Normalise Variables

		Data Science Desktop Survival Guide by Graham Williams

CLICK HERE TO VISIT THE UPDATED SURVIVAL GUIDE

Normalise Variables

20200912 To rename variables in a dataset we can use dplyr::rename_with() which can apply a function, like rattle::normVarNames(), to the variable names and replace those names with the result from the function. A tidy alternative is to use janitor::clean_names() with the option numerals="right" to replicate rattle::normVarNames().

The choice of variable naming style is suggested in Chapter 23. all variable names are lowercase with words separated by the underscore. This normalisation is useful when different upper/lower case conventions are intermixed inconsistently in names like Incm_tax_PyBl. Remembering how to capitalize when interactively exploring the data with thousands of such variables can be quite a cognitive load. Yet we often see such variable names arising in practise especially when we import data from databases which are often case insensitive.

The example below shows the transformation into the preferred normalised form.

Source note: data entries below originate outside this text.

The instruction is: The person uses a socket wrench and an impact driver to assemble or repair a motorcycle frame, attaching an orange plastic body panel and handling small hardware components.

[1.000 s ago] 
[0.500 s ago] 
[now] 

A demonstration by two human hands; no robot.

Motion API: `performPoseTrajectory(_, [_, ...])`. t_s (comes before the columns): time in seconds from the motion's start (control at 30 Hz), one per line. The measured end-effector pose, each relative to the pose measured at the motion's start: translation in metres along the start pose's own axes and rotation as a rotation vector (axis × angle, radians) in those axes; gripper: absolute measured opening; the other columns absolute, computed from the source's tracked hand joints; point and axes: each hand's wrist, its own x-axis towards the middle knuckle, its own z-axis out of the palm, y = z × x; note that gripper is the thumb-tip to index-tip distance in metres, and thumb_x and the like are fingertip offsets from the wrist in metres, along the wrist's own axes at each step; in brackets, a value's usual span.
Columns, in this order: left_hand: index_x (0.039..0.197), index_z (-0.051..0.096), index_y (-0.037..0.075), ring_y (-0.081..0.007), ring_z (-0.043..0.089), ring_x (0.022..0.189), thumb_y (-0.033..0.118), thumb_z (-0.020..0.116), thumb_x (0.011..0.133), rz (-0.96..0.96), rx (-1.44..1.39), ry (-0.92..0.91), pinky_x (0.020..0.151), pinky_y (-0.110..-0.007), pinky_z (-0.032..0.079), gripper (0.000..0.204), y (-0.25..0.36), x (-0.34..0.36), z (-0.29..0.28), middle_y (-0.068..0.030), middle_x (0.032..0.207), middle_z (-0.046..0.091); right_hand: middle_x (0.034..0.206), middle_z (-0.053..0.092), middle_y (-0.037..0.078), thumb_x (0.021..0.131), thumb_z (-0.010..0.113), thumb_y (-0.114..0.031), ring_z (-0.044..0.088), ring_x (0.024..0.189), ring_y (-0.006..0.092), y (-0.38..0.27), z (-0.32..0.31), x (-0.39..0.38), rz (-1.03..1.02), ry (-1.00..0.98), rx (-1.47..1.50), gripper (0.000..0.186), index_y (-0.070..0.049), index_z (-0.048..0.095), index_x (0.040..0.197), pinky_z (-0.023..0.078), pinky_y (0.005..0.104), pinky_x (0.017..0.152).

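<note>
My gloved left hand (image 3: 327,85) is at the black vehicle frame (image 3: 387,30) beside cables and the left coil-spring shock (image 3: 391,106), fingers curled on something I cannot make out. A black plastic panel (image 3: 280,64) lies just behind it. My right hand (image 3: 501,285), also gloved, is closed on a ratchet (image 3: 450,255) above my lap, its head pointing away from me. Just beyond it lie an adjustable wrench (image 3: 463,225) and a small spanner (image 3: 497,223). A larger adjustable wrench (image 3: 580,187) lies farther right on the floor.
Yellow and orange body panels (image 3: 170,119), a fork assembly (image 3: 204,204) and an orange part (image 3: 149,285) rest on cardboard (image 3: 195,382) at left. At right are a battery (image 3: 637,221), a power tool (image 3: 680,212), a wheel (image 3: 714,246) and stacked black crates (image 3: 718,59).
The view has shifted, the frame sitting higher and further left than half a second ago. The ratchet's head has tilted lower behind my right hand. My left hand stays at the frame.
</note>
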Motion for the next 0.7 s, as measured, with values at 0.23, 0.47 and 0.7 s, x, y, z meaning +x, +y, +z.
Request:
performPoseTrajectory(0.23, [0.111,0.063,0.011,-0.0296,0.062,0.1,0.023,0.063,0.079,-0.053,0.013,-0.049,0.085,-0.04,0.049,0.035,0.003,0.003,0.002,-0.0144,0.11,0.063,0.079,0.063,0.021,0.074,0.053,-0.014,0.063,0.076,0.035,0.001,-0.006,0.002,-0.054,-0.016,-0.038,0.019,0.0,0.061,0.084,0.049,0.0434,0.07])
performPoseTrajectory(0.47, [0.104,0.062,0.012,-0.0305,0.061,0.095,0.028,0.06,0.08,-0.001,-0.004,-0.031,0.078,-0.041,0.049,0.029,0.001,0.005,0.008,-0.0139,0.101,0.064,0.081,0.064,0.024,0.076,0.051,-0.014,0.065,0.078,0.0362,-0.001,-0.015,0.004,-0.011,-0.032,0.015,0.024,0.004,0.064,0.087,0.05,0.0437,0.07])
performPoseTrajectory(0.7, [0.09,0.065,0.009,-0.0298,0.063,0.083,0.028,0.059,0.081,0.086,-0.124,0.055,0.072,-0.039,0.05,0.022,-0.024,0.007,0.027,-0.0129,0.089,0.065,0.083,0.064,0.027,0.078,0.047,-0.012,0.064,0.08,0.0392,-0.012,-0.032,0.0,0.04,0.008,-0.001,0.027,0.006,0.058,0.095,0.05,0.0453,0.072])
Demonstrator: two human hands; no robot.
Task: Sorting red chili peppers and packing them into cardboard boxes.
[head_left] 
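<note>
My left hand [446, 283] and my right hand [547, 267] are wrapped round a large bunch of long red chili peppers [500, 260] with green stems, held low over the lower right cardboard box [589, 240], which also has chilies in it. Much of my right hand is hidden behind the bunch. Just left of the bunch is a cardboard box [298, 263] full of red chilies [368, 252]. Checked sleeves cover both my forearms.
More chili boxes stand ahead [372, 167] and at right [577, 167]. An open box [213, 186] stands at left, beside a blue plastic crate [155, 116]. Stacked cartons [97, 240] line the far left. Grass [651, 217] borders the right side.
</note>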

# Normalise variable names.

library(janitor) # Cleanup: clean_names().

names(ds)

##  [1] "Date"          "Location"      "MinTemp"       "MaxTemp"      
##  [5] "Rainfall"      "Evaporation"   "Sunshine"      "WindGustDir"  
##  [9] "WindGustSpeed" "WindDir9am"    "WindDir3pm"    "WindSpeed9am" 
## [13] "WindSpeed3pm"  "Humidity9am"   "Humidity3pm"   "Pressure9am"  
## [17] "Pressure3pm"   "Cloud9am"      "Cloud3pm"      "Temp9am"      
## [21] "Temp3pm"       "RainToday"     "RISK_MM"       "RainTomorrow"

ds %<>%
clean_names(numerals="right")

names(ds)

##  [1] "date"            "location"        "min_temp"        "max_temp"   ...
##  [5] "rainfall"        "evaporation"     "sunshine"        "wind_gust_di...
##  [9] "wind_gust_speed" "wind_dir_9am"    "wind_dir_3pm"    "wind_speed_9...
## [13] "wind_speed_3pm"  "humidity_9am"    "humidity_3pm"    "pressure_9am...
## [17] "pressure_3pm"    "cloud_9am"       "cloud_3pm"       "temp_9am"   ...
## [21] "temp_3pm"        "rain_today"      "risk_mm"         "rain_tomorrow"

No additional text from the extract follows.